Pressman, 19 patients (26,28 DP préopératoire → 2,71 DP postopératoire, taux de succès 79%)1)
Méthode de Nishida + recul du droit médial : Ésotropie de 40 DP améliorée à 6 DP, abduction restaurée à 45°1)
Cas sévères/réfractaires
Transposition des muscles droits verticaux (VRT) : Transposition des muscles droits supérieur et inférieur vers l’insertion du droit latéral. Dans le groupe avec suture de renforcement, l’AHP est passée de 22,7° à 3,6° ; dans le groupe sans renforcement, de 18,7° à 7°1)
Y-splitting du droit latéral : Technique pour l’upshoot/downshoot. La combinaison avec le recul du droit médial est également efficace1)
QDans quelle mesure l'injection de toxine botulique est-elle efficace ?
A
La toxine botulique améliore temporairement la position anormale de la tête et l’ésotropie, mais l’effet diminue après 6 mois 1). Elle est envisagée comme alternative ou traitement adjuvant à la chirurgie, pour une intervention précoce chez le nourrisson ou dans les cas à haut risque chirurgical. Des injections répétées peuvent être nécessaires.
QLa chirurgie guérit-elle complètement le syndrome de Duane ?
A
Le trouble neurologique fondamental (absence congénitale du nerf abducens et innervation anormale par le nerf oculomoteur) n’est pas amélioré par la chirurgie. Le but de la chirurgie est de corriger la déviation en position primaire, de réduire la position compensatrice de la tête et d’améliorer la ptose palpébrale induite ; on ne s’attend pas à normaliser l’amplitude des mouvements oculaires. De nombreux patients peuvent maintenir une bonne vision binoculaire après l’opération grâce à des mécanismes compensatoires.

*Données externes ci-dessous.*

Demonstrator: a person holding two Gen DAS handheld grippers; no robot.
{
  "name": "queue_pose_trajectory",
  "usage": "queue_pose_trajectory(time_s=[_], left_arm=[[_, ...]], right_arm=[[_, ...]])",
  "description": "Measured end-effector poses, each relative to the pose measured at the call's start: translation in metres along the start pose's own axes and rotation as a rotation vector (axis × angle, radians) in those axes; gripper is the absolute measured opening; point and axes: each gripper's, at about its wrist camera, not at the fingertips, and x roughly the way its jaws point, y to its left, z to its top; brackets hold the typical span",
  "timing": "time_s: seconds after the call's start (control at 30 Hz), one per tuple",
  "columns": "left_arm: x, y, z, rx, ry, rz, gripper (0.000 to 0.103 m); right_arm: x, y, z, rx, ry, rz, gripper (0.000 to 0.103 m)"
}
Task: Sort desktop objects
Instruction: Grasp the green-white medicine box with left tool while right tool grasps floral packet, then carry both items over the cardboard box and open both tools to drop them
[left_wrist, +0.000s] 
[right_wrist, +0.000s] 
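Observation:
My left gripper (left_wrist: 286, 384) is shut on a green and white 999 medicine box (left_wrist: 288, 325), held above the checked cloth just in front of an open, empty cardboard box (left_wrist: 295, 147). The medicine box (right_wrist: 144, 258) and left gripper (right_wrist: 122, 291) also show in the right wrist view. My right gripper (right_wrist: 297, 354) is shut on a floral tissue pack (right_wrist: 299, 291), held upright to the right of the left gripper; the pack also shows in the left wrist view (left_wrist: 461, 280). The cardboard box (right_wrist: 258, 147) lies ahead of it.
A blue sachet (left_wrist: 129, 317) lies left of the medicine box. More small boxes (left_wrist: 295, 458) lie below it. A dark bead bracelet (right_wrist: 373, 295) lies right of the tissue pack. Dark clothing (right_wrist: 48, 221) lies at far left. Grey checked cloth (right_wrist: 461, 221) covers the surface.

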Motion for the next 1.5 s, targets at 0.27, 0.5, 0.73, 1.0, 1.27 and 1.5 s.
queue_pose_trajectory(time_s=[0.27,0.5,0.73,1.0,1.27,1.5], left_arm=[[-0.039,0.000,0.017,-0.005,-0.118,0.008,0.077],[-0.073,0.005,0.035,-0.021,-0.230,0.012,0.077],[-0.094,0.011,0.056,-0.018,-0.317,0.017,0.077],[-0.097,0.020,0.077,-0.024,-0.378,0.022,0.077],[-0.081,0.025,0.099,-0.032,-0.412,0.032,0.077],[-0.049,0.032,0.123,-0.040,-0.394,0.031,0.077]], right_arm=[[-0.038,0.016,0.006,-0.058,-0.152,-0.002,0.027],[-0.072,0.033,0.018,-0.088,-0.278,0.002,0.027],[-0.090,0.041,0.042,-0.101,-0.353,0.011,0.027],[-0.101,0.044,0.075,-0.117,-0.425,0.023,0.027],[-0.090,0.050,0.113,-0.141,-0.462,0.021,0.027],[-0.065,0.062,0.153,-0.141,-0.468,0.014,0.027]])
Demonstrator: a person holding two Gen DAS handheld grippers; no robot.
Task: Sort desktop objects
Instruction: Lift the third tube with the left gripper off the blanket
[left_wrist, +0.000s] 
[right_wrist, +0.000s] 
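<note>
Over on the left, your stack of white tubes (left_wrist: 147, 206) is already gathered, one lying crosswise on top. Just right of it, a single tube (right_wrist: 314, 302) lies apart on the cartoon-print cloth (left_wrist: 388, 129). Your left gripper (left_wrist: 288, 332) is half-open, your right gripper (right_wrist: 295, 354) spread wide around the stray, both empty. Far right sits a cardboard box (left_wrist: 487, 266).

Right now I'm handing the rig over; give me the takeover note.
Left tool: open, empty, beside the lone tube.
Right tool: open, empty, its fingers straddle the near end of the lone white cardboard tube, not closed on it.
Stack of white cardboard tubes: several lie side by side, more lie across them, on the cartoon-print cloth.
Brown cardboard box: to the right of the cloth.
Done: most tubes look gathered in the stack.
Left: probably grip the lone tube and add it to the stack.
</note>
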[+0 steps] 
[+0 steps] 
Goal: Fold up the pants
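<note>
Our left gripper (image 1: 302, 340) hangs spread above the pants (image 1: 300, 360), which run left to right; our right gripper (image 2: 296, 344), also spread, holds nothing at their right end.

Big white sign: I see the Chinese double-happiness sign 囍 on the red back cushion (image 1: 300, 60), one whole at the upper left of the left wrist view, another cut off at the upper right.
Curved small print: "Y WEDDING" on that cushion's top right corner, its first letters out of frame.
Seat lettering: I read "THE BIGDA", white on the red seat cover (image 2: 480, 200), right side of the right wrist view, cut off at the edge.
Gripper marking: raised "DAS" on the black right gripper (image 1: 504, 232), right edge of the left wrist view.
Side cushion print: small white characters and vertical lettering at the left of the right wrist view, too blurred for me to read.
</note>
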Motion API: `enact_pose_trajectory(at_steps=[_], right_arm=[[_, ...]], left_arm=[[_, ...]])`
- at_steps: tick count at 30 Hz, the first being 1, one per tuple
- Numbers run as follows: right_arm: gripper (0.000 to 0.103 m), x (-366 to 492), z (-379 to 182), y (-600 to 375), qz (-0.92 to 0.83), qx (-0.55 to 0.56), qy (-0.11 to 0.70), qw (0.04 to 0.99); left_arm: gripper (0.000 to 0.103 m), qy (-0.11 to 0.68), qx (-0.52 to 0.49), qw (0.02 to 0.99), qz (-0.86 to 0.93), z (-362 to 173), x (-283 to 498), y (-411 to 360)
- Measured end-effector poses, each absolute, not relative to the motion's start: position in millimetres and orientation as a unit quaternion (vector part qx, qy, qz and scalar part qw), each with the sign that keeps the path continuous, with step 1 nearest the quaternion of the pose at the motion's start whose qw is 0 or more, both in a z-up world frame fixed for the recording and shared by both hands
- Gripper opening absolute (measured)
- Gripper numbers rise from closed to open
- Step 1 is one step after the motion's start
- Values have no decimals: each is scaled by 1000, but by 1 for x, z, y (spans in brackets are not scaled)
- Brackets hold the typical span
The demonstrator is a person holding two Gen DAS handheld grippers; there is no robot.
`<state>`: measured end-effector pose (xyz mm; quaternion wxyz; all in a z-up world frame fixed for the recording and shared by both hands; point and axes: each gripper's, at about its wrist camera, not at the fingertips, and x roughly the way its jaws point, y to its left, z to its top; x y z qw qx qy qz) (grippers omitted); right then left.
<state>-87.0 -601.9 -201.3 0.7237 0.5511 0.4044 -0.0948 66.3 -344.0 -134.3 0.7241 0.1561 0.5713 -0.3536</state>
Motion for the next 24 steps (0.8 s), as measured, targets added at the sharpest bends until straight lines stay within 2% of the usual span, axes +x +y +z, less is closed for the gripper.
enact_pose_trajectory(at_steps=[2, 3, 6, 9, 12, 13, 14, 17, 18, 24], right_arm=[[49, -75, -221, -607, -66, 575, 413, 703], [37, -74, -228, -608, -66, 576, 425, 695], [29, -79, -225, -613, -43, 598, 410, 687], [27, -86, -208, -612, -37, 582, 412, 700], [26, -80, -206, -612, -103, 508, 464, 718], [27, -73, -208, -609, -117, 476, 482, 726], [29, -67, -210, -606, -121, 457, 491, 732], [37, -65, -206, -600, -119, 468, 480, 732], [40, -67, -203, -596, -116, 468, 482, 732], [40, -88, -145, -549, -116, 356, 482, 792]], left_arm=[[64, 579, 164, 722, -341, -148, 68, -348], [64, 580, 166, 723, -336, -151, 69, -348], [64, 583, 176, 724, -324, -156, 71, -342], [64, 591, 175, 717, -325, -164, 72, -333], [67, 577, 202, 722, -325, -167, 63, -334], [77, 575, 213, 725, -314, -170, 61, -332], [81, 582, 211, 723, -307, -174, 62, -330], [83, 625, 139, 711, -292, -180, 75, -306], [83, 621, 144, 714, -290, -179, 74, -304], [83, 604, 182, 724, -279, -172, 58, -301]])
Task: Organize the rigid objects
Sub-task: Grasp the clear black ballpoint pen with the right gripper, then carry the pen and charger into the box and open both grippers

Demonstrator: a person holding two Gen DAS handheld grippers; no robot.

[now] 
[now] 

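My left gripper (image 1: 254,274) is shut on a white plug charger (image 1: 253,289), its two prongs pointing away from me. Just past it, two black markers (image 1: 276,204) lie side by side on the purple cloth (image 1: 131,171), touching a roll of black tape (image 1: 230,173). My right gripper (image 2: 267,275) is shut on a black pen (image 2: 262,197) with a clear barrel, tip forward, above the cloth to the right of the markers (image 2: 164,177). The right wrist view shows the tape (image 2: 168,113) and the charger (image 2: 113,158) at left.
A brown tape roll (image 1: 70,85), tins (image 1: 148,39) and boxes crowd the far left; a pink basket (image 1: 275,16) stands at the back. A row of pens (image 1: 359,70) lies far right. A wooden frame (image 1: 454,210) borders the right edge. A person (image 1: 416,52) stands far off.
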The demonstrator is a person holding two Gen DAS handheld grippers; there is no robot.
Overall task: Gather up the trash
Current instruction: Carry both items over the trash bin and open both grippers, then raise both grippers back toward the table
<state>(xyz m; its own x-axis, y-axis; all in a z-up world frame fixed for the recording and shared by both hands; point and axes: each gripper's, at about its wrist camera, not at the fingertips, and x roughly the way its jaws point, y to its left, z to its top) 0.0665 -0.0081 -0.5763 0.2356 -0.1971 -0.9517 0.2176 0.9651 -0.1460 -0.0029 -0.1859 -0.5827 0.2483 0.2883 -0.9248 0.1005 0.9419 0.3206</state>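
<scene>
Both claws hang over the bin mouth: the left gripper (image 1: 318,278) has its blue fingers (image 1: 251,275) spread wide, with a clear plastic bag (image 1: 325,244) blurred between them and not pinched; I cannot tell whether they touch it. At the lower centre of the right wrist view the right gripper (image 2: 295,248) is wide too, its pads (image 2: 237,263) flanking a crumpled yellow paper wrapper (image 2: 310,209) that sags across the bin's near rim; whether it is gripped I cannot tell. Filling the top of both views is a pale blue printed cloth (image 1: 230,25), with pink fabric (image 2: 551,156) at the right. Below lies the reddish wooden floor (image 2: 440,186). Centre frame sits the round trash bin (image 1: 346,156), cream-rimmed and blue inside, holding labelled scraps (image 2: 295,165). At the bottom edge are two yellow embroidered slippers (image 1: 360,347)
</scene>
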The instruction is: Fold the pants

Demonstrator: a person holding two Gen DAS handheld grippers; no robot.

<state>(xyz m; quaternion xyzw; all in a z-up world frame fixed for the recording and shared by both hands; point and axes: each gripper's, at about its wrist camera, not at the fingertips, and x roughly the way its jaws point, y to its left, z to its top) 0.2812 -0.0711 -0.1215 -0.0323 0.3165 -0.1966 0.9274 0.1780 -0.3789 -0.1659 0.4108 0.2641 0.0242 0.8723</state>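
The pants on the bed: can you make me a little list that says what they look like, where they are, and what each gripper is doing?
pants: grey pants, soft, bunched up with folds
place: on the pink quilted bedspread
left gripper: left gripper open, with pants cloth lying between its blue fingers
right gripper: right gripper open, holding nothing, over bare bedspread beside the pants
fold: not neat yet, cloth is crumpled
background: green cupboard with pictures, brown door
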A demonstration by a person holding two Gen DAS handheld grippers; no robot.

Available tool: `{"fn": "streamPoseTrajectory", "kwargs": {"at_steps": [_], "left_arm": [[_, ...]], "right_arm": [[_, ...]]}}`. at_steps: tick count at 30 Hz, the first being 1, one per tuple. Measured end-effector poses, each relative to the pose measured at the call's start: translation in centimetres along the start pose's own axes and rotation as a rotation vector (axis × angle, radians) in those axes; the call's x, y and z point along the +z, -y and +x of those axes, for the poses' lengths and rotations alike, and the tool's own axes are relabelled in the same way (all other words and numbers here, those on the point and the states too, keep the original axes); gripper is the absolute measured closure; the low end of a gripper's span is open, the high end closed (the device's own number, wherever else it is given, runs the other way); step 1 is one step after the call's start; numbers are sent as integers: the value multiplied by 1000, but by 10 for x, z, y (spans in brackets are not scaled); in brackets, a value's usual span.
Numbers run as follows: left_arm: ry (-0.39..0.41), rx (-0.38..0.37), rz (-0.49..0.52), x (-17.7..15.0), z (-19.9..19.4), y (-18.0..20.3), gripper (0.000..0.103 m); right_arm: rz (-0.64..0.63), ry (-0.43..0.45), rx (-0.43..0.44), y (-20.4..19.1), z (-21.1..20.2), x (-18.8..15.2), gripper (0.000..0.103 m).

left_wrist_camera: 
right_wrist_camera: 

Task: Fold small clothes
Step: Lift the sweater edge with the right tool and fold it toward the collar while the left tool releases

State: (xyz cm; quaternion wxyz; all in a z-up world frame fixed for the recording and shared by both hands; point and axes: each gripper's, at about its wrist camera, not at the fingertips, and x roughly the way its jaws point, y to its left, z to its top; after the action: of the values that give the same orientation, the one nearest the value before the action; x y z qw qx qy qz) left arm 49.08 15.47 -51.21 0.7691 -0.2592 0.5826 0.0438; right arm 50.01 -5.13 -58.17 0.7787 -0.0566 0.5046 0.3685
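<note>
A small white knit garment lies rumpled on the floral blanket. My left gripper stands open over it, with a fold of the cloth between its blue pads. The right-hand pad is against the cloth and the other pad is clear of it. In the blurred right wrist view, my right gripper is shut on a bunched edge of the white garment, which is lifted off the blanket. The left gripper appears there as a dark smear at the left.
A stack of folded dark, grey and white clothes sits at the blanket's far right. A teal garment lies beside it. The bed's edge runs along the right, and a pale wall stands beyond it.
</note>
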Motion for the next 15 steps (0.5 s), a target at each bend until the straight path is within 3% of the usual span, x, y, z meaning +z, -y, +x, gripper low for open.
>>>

Période de développement : La perte des motoneurones du nerf abducens survient entre la 4e et la 8e semaine du développement embryonnaire. Les études d’autopsie de l’Université Johns Hopkins (années 1980) ont établi le mécanisme neurogène.
Mécanisme d’innervation anormale : En raison de l’absence du nerf abducens, la branche adductrice du nerf oculomoteur (CN3) innerve anormalement le muscle droit externe. Lors de l’adduction, une contraction simultanée des muscles droit interne et droit externe se produit, entraînant une rétraction du globe.
Résultats EMG : Absence d’activité électrique du muscle droit externe lors de l’abduction et activation paradoxale lors de l’adduction (premier rapport en 1956) ont été démontrés.
Résultats IRM : L’absence ou l’hypoplasie du nerf abducens peut être visualisée. Dans certains cas, le nerf oculomoteur et le nerf optique peuvent également être sous-développés.
Le DRS est un continuum de phénotypes d’innervation anormale : Il n’y a pas de frontière stricte entre les types, et les schémas d’innervation anormale sont diversement répartis.
Proximité spatiale : La proximité spatiale des nerfs crâniens III et VI dans le sinus caverneux et l’apex orbitaire favorise le guidage aberrant des axones.
Théorie myogène (historique) : On pensait que la fibrose du muscle droit latéral ou l’insertion anormale postérieure du muscle droit médial en étaient la cause, mais cette théorie ne peut expliquer les mouvements paradoxaux et est actuellement rejetée.